##### Supplied material #####

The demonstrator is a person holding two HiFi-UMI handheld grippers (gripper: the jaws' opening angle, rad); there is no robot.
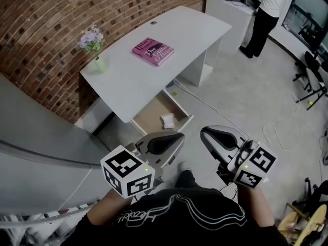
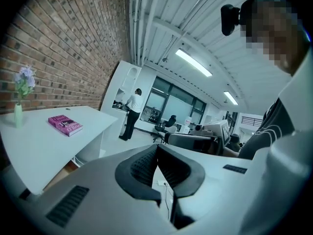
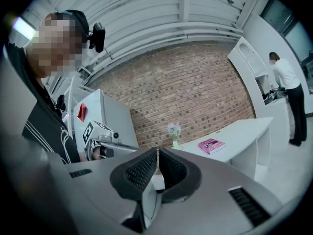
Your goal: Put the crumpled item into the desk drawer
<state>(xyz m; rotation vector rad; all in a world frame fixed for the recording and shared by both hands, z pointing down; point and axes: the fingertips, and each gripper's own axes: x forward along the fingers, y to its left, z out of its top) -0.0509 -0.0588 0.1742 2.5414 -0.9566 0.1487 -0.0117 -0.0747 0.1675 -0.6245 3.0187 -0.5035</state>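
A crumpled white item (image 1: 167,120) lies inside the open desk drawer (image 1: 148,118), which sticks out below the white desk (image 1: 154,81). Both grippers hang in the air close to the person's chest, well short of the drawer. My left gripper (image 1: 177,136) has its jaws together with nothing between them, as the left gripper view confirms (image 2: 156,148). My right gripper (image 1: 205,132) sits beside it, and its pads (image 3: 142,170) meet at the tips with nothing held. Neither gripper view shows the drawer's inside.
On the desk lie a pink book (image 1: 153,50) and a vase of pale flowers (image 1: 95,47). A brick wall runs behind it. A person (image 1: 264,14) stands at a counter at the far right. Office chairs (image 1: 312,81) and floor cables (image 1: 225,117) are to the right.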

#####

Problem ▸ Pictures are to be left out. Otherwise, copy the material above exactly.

Output for this task ▸
The demonstrator is a person holding two HiFi-UMI handheld grippers (gripper: the jaws' opening angle, rad); there is no robot.
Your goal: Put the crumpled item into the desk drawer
<state>(xyz m; rotation vector rad; all in a world frame fixed for the recording and shared by both hands, z pointing down; point and axes: the fingertips, and each gripper's own axes: x forward along the fingers, y to its left, z out of its top) -0.0509 -0.0588 0.1742 2.5414 -0.9566 0.1487 -0.0117 -0.0747 0.1675 -0.6245 3.0187 -0.5035</state>
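A crumpled white item (image 1: 167,120) lies inside the open desk drawer (image 1: 148,118), which sticks out below the white desk (image 1: 154,81). Both grippers hang in the air close to the person's chest, well short of the drawer. My left gripper (image 1: 177,136) has its jaws together with nothing between them, as the left gripper view confirms (image 2: 156,148). My right gripper (image 1: 205,132) sits beside it, and its pads (image 3: 142,170) meet at the tips with nothing held. Neither gripper view shows the drawer's inside.
On the desk lie a pink book (image 1: 153,50) and a vase of pale flowers (image 1: 95,47). A brick wall runs behind it. A person (image 1: 264,14) stands at a counter at the far right. Office chairs (image 1: 312,81) and floor cables (image 1: 225,117) are to the right.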

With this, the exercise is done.